■ **ACTION ITEM**
Return the run of lines below that opens with the line containing "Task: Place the" and closes with the line containing "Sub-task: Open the", keeping each one exact.

■ **MATERIAL PROVIDED**
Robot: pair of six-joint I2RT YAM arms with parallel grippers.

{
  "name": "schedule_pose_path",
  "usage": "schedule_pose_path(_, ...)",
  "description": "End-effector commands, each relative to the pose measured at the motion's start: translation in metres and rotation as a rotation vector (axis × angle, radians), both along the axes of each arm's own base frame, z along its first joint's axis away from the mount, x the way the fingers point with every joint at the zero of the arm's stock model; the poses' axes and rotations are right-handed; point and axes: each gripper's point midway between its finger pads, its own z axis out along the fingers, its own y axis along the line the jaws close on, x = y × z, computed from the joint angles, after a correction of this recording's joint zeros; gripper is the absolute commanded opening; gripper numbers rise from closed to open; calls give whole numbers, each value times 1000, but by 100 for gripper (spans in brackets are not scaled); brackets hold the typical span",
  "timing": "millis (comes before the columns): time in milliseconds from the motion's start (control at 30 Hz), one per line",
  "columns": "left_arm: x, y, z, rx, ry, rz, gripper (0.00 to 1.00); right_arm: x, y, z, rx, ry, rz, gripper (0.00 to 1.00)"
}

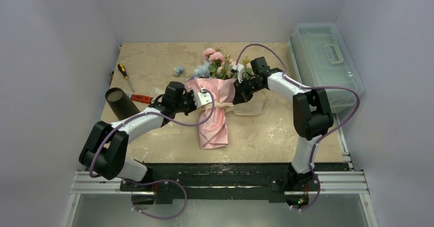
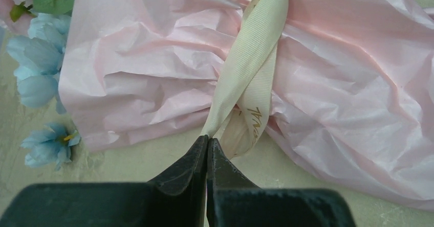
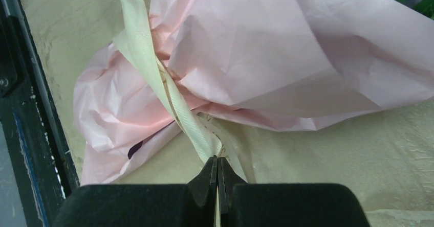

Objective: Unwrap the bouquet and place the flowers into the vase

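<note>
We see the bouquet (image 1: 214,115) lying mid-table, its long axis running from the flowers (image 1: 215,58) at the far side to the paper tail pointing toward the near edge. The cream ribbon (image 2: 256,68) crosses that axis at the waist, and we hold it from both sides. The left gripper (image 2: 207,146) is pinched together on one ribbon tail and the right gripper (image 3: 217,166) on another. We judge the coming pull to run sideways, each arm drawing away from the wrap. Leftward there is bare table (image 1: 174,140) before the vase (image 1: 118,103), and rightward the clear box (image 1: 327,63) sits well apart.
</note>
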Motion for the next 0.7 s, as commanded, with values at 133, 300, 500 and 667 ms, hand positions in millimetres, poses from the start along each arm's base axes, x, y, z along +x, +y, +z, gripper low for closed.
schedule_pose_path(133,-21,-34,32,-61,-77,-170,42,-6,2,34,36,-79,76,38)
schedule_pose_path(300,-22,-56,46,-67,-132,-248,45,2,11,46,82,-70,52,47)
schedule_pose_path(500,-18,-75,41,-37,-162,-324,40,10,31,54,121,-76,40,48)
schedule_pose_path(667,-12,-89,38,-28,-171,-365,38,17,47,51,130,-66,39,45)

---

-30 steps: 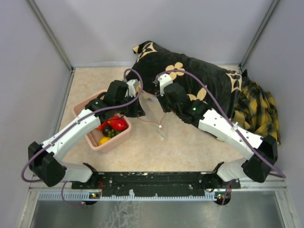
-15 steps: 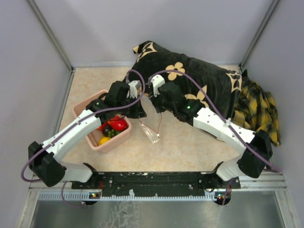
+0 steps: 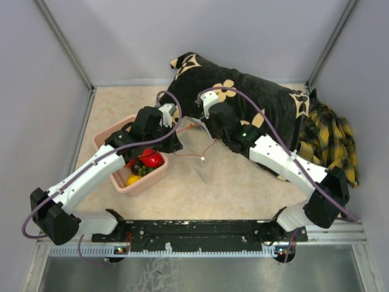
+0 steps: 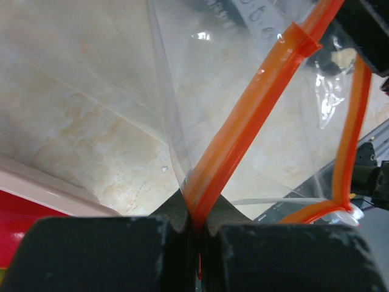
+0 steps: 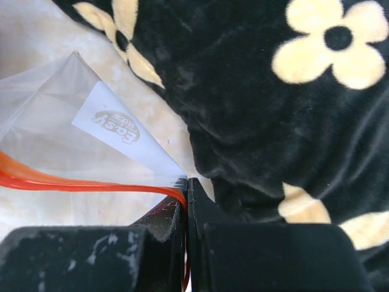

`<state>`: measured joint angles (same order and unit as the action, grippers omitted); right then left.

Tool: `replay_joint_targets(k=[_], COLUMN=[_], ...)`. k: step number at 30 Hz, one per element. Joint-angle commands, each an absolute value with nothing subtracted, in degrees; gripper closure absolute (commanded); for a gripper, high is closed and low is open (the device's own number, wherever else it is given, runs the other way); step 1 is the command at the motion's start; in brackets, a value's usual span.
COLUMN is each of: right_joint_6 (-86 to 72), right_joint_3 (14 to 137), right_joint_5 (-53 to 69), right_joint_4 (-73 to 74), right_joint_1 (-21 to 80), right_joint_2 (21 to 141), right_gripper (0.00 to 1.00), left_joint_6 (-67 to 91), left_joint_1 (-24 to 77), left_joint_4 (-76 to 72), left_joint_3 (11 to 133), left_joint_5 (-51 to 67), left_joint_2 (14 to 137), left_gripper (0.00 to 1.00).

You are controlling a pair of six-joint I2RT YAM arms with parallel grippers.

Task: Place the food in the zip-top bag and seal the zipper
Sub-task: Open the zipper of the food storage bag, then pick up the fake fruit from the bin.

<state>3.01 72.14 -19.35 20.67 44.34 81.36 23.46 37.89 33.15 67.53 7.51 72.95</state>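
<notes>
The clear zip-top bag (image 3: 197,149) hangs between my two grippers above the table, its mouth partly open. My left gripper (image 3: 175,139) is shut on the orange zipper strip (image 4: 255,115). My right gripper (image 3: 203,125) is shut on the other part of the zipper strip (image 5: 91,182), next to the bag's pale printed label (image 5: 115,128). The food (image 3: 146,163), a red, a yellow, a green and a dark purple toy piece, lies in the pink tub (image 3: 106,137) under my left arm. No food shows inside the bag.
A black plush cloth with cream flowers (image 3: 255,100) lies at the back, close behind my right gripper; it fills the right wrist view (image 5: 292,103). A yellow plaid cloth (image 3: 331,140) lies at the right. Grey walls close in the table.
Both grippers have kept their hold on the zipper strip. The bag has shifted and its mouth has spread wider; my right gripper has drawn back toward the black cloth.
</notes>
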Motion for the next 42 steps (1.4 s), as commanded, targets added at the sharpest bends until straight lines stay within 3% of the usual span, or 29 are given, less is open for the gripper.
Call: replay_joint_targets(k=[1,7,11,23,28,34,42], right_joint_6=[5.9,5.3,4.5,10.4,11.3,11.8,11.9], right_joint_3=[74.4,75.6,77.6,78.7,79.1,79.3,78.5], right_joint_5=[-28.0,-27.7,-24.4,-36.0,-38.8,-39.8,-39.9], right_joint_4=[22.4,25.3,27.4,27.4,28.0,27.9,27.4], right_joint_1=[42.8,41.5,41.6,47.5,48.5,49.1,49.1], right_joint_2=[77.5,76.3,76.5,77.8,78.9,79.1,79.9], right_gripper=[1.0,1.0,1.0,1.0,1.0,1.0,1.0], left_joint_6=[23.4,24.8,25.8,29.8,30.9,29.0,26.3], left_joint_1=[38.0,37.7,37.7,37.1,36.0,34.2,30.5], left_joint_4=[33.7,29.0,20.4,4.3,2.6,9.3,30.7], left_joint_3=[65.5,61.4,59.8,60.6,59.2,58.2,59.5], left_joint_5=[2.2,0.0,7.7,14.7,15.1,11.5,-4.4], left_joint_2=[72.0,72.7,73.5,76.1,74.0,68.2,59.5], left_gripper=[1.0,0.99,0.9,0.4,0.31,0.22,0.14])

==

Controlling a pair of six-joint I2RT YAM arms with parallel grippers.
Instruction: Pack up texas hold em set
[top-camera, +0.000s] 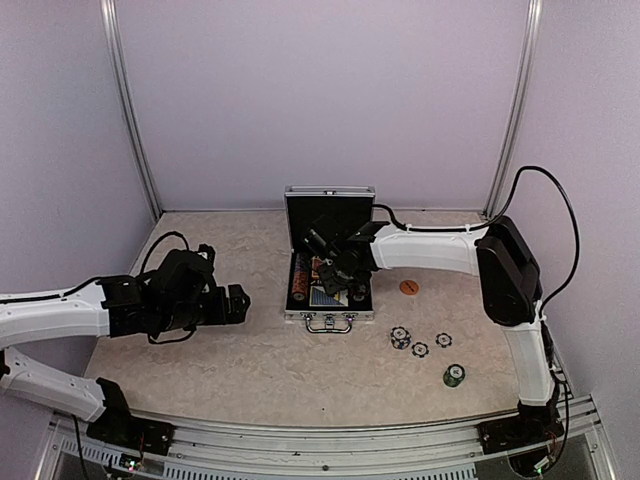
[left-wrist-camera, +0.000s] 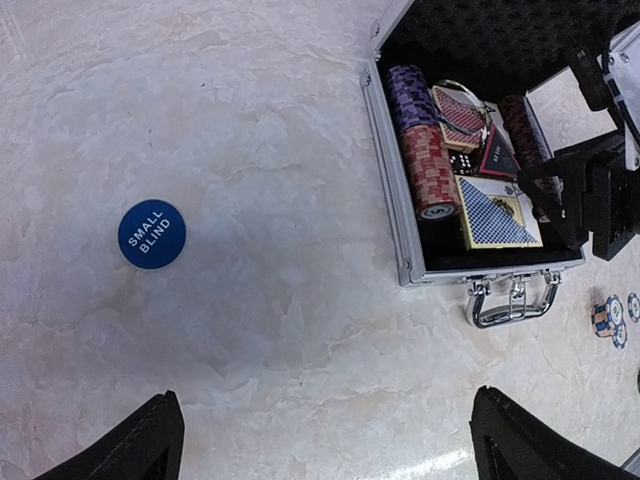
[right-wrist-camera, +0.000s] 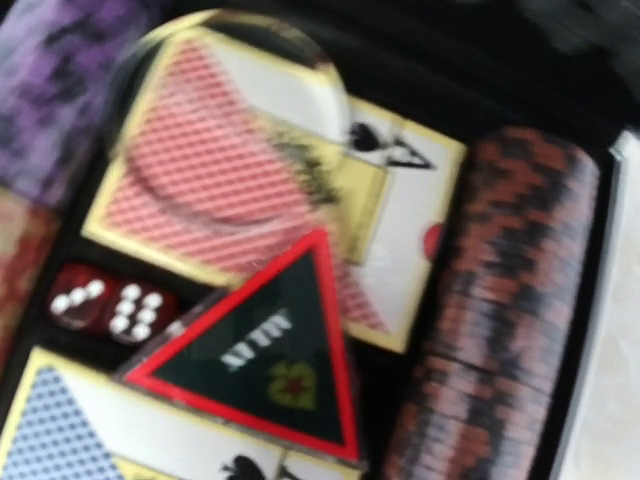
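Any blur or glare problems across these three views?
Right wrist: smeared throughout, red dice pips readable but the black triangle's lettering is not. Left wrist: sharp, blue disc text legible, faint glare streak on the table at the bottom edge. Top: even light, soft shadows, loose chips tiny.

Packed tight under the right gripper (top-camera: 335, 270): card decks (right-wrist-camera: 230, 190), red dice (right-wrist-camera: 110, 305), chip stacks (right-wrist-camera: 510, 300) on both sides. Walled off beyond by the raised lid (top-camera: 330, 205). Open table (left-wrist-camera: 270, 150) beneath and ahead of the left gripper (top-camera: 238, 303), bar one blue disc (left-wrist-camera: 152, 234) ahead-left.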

■ **RESPONSE TO THE EXERCISE**
Task: Place the food in the zip-top bag and seal the zipper
Sub-task: Open the zipper of the food storage bag, then pick up the fake fruit from the bin.

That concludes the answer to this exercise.